Kern County moves to Red Tier on State’s COVID-19 Framework

March 23, 2021 /

The State announced Tuesday that Kern County has moved from the Purple Tier (Tier 1) to the less restrictive Red Tier (Tier 2) of the State’s COVID-19 blueprint, effective Wednesday.

The State’s blueprint allows counties moving from the Purple to Red Tier to reopen indoor operations at additional businesses and allows certain activities to resume with modifications.

“If our metrics continue to improve, Kern County could move to the orange tier as early as April 7,” Kern Public Health said in a news release.

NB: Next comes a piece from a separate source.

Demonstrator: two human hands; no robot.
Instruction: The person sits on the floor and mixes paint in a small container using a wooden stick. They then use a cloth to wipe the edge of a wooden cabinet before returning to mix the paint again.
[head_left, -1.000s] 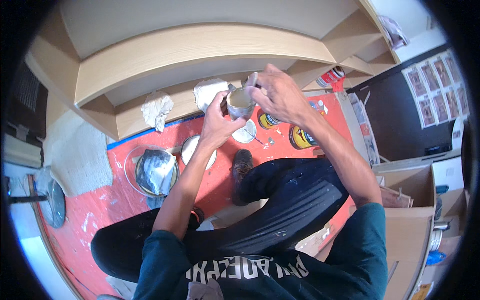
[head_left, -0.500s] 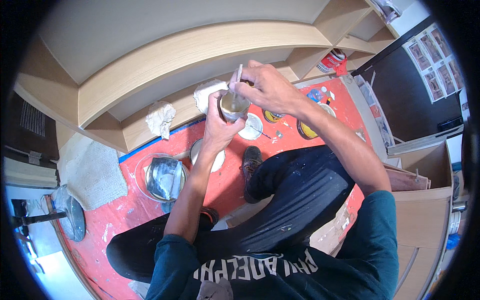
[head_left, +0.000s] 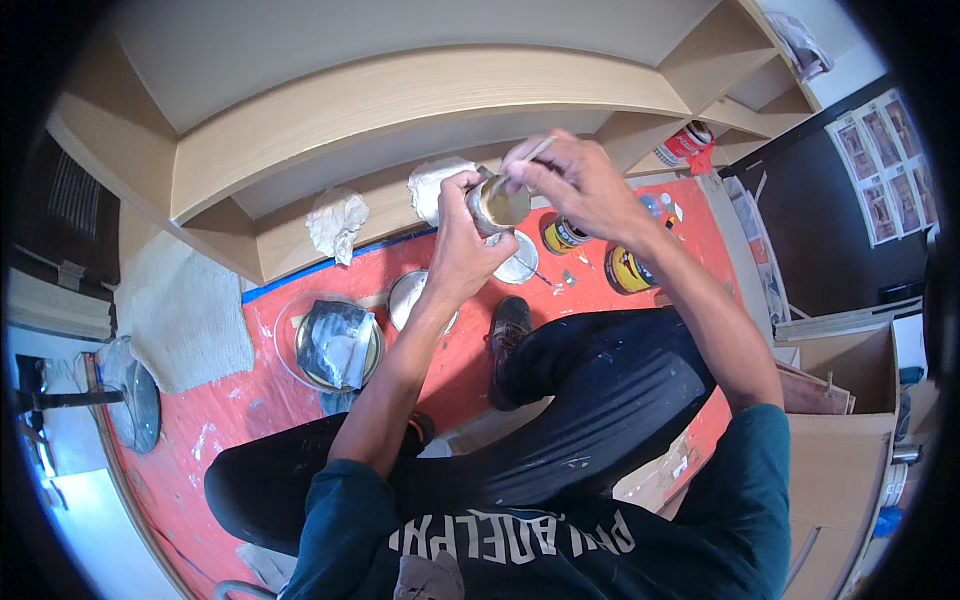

Every county is assigned to one of four tiers based on the adjusted case rate, testing positivity rate, and health equity metric. Kern’s adjusted case rate is 5.5 per 100,000 residents, which is a two point decrease from one week ago. Kern’s testing positive rate is at 2.8 percent, and Kern’s equity quartile testing positivity rate is at 3.9 percent.

The State’s Blueprint for a Safer Economy requires a County to remain in a tier for at least three weeks and meet the metrics of the less restrictive tier for at least two weeks before moving down a tier.   

Some highlights of expanded operations and activities in the Red Tier include: Restaurants can open indoors at 25 percent capacity or 100 people, whichever is fewer; Gyms can open indoors at 10 percent capacity; Movie theaters can open indoors at 25 percent capacity or 100 people, whichever is fewer; Museums, zoos and aquariums can open indoors; Hotels and lodging can open fitness centers at 10 percent capacity.

The Kern County Public Health Department announced 83 new cases of COVID-19 in Kern and six new COVID-19-related deaths, bringing the total number of cases to 105,625 and 1,100 deaths.